INSTRUCTIONS FOR THE TASK: When a line below holds the string "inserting", show that line.

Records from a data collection
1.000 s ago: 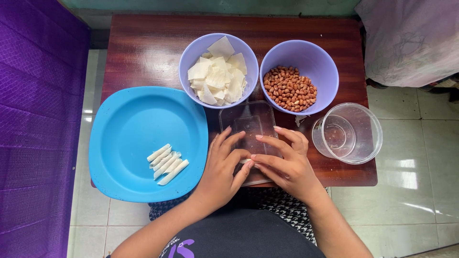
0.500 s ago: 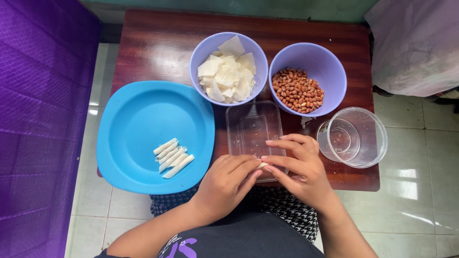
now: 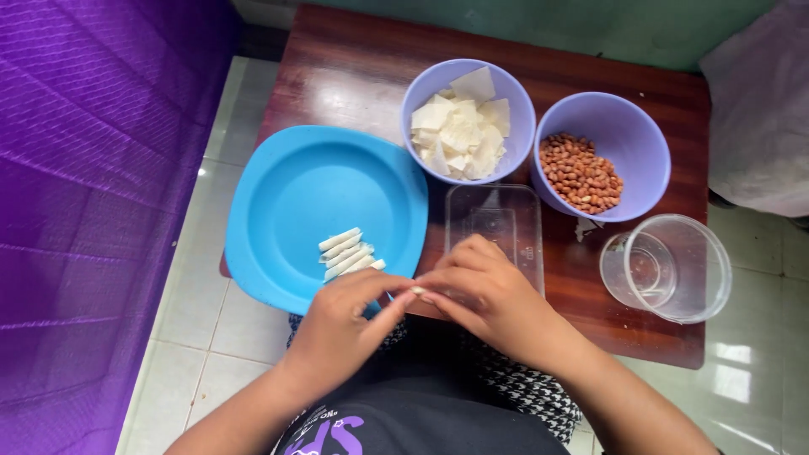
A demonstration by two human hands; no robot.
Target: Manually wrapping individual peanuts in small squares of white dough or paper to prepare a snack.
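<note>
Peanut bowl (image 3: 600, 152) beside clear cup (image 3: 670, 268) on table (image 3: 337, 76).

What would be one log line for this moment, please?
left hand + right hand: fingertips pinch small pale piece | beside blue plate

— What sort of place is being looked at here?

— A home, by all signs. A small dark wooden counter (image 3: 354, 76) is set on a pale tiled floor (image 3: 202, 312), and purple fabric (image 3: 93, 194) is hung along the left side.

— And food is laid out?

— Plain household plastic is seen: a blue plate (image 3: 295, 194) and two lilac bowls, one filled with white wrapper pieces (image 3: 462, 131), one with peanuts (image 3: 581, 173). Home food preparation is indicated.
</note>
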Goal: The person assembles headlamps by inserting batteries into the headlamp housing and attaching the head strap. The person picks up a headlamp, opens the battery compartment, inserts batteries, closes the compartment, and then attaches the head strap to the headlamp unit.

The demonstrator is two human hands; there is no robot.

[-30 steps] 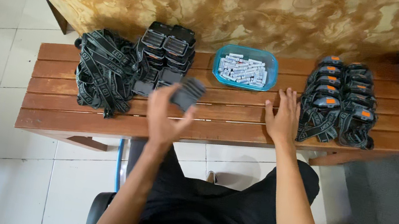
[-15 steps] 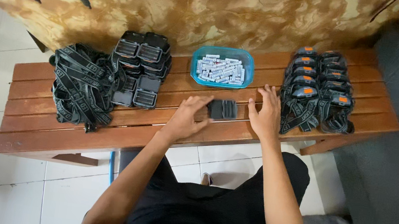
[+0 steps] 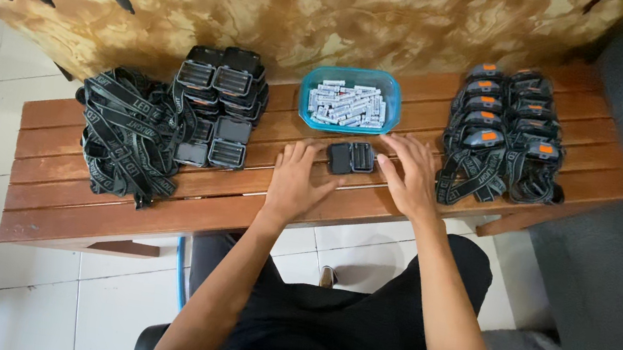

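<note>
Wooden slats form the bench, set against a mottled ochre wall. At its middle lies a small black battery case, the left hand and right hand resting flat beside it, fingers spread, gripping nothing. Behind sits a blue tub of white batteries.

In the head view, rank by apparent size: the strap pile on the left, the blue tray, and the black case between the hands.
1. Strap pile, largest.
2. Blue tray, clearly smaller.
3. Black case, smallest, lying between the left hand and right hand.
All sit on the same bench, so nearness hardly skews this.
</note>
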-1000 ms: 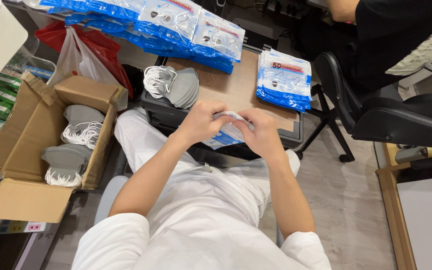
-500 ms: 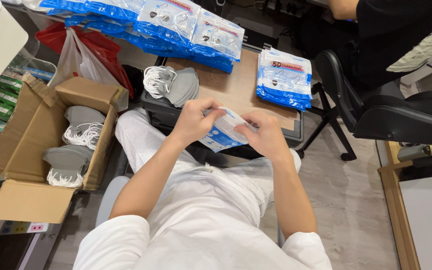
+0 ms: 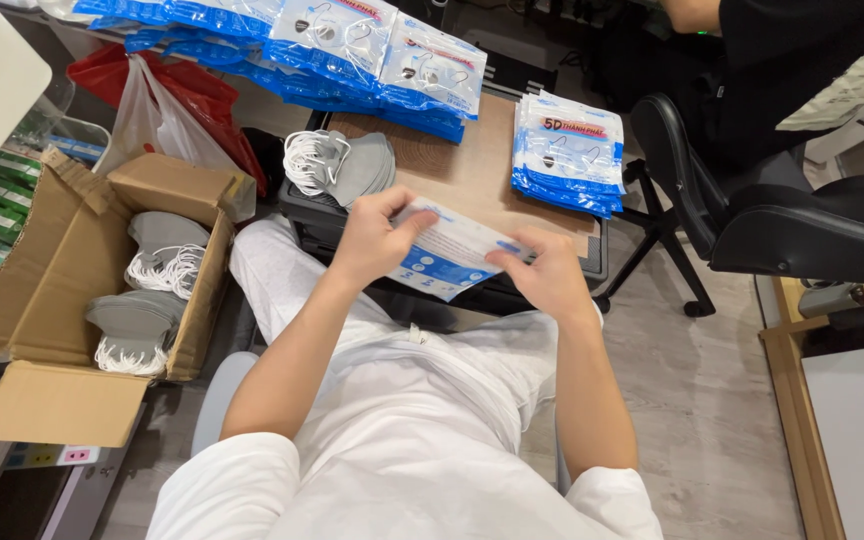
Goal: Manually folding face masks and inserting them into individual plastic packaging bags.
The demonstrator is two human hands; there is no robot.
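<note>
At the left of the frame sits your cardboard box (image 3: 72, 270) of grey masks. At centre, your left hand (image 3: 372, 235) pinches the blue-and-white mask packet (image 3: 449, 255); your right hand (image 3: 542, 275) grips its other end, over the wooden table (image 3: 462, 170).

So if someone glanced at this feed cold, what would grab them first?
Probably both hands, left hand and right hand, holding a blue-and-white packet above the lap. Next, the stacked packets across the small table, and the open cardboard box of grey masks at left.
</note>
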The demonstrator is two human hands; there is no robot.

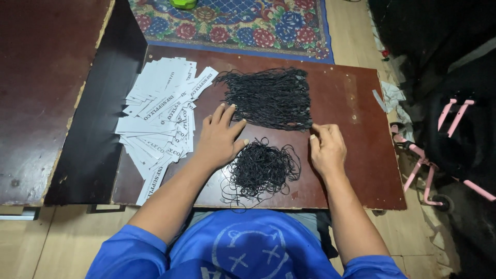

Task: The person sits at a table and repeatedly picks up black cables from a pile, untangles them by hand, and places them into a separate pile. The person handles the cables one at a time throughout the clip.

ANSWER SPACE:
Goal: The person assembles headlamps by inserting batteries into the headlamp housing and attaching the head strap. The person picks up a headlamp, opens the battery compartment, inserts batteries, closes the compartment, and then attaches the head strap to the headlamp unit.
Goal: Manually folding face masks and inserting them into individual plastic packaging bags.

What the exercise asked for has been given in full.